**EXERCISE GOAL:**
Reproduce the lines of the material exactly, excluding every image.

- Opening Delimiter -

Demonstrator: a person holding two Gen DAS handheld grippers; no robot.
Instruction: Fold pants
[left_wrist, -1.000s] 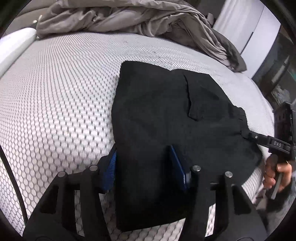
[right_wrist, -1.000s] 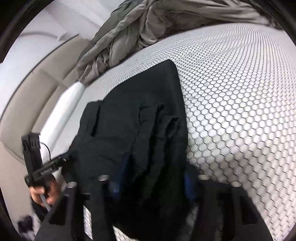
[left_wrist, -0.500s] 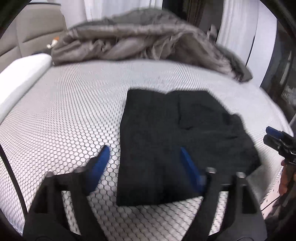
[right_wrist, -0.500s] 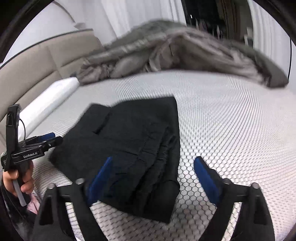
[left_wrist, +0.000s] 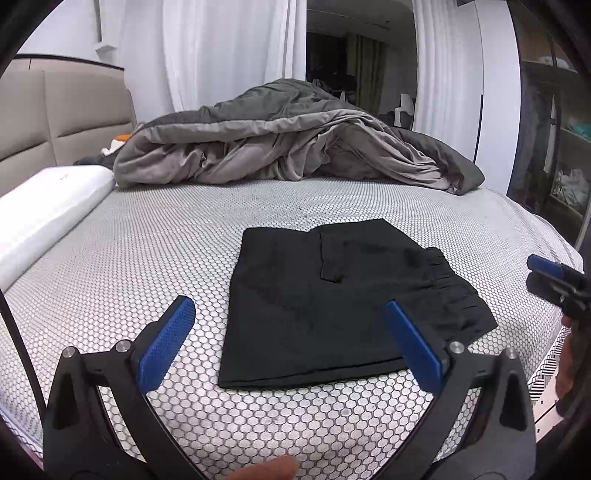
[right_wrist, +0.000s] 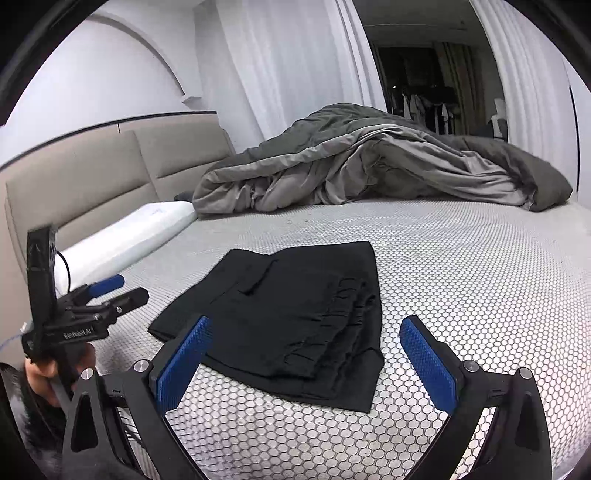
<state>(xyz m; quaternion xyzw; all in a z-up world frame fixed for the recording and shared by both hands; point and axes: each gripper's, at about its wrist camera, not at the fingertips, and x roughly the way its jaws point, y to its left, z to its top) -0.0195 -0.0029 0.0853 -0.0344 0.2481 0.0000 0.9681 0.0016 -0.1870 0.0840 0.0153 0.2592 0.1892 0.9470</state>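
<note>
Both of your grippers have let go of the black pants and pulled up and back, so now the pants lie alone on the bed. Your left gripper has its blue pads spread wide, and its jaws are opening with nothing pinched between them. The pants lie in front of it, past the pad tips, flat on the dotted cover and not touching the pads. Your right gripper looks the same: jaws opening, blue pads far apart, holding nothing. The pants lie just ahead of it, with the bunched waist part closest to its left pad. The pants are folded into a small dark square near the front edge of the bed, closer to the right corner in the left view. A white pillow sits along the left edge by the headboard. A big gray blanket is heaped at the far edge, well apart from the pants. In the right view you can see your left hand around the handle of the other gripper, off the left edge of the bed.
</note>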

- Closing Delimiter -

**RESPONSE FOR THIS EXERCISE:**
Demonstrator: a person holding two Gen DAS handheld grippers; no robot.
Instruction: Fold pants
[left_wrist, -1.000s] 
[right_wrist, -1.000s] 
[left_wrist, -0.500s] 
[right_wrist, -0.500s] 
[left_wrist, +0.000s] 
[right_wrist, +0.000s] 
<state>(xyz m; quaternion xyzw; all in a z-up world frame fixed for the recording and shared by both hands; point and axes: each gripper's, at about its wrist camera, not at the fingertips, and x roughly the way its jaws point, y to its left, z to its top) -0.0195 -0.0029 0.0853 -0.0344 0.2481 0.0000 0.9681 0.0016 -0.1870 0.0840 0.0153 0.2592 0.1892 0.9470</state>
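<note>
Both of your grippers have let go of the black pants and pulled up and back, so now the pants lie alone on the bed. Your left gripper has its blue pads spread wide, and its jaws are opening with nothing pinched between them. The pants lie in front of it, past the pad tips, flat on the dotted cover and not touching the pads. Your right gripper looks the same: jaws opening, blue pads far apart, holding nothing. The pants lie just ahead of it, with the bunched waist part closest to its left pad. The pants are folded into a small dark square near the front edge of the bed, closer to the right corner in the left view. A white pillow sits along the left edge by the headboard. A big gray blanket is heaped at the far edge, well apart from the pants. In the right view you can see your left hand around the handle of the other gripper, off the left edge of the bed.
</note>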

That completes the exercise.